→ Work required
The whole listing should be retyped exactly as it appears.

→ Given information
%%
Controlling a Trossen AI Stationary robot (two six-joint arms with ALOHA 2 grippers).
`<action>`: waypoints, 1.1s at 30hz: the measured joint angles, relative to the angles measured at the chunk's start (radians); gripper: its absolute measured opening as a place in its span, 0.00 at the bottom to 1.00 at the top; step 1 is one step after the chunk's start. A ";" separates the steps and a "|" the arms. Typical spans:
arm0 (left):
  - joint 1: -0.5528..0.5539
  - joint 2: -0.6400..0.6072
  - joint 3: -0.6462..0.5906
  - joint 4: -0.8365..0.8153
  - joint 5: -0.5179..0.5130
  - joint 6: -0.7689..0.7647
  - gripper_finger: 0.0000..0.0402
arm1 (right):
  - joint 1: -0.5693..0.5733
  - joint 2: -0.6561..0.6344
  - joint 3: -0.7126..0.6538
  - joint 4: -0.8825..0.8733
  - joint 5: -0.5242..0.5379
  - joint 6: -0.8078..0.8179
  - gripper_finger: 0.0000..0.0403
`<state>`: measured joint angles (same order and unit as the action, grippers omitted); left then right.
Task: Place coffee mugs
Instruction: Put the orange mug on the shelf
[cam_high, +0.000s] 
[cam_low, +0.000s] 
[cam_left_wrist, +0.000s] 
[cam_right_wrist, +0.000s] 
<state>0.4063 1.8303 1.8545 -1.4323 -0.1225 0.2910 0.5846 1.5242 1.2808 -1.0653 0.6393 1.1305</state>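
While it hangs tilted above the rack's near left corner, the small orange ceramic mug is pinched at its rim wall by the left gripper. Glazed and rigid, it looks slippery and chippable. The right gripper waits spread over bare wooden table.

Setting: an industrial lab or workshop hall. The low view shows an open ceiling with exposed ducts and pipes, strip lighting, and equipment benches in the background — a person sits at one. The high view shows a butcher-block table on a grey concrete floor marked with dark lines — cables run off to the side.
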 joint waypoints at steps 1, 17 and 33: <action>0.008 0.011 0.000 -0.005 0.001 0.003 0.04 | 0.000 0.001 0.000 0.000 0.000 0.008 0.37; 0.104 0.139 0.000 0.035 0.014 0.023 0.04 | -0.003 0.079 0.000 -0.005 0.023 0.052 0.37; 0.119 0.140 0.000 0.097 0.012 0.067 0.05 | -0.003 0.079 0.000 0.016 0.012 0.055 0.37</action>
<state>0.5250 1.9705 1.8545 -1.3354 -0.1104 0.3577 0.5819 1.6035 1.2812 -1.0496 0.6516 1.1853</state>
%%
→ Result of this task
Controlling a Trossen AI Stationary robot (two six-joint arms with ALOHA 2 grippers).
`<action>`: waypoints, 1.1s at 30hz: the measured joint angles, relative to the angles measured at the chunk's start (radians); gripper: its absolute measured opening as a place in its span, 0.00 at the bottom to 1.00 at the top; step 1 is one step after the chunk's start. A ";" separates the steps and a "|" the arms. Typical spans:
arm0 (left):
  - joint 1: -0.5528..0.5539
  - joint 2: -0.6400..0.6072
  - joint 3: -0.6462..0.5906
  - joint 4: -0.8365..0.8153
  - joint 5: -0.5179..0.5130
  - joint 6: -0.7689..0.7647
  - gripper_finger: 0.0000..0.0402
arm1 (right):
  - joint 1: -0.5693..0.5733
  - joint 2: -0.6561..0.6344
  - joint 3: -0.7126..0.6538
  - joint 4: -0.8825..0.8733
  - joint 5: -0.5242..0.5379
  - joint 6: -0.8078..0.8179
  - gripper_finger: 0.0000..0.0403
`<state>`: measured joint angles (same order and unit as the action, grippers omitted); left then right.
Task: Place coffee mugs
Instruction: Put the orange mug on the shelf
[cam_high, +0.000s] 
[cam_low, +0.000s] 
[cam_left_wrist, +0.000s] 
[cam_right_wrist, +0.000s] 
<state>0.4063 1.8303 1.8545 -1.4323 -0.1225 0.2910 0.5846 1.5242 1.2808 -1.0653 0.6393 1.1305</state>
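While it hangs tilted above the rack's near left corner, the small orange ceramic mug is pinched at its rim wall by the left gripper. Glazed and rigid, it looks slippery and chippable. The right gripper waits spread over bare wooden table.

Setting: an industrial lab or workshop hall. The low view shows an open ceiling with exposed ducts and pipes, strip lighting, and equipment benches in the background — a person sits at one. The high view shows a butcher-block table on a grey concrete floor marked with dark lines — cables run off to the side.
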 joint waypoints at steps 1, 17 and 33: <action>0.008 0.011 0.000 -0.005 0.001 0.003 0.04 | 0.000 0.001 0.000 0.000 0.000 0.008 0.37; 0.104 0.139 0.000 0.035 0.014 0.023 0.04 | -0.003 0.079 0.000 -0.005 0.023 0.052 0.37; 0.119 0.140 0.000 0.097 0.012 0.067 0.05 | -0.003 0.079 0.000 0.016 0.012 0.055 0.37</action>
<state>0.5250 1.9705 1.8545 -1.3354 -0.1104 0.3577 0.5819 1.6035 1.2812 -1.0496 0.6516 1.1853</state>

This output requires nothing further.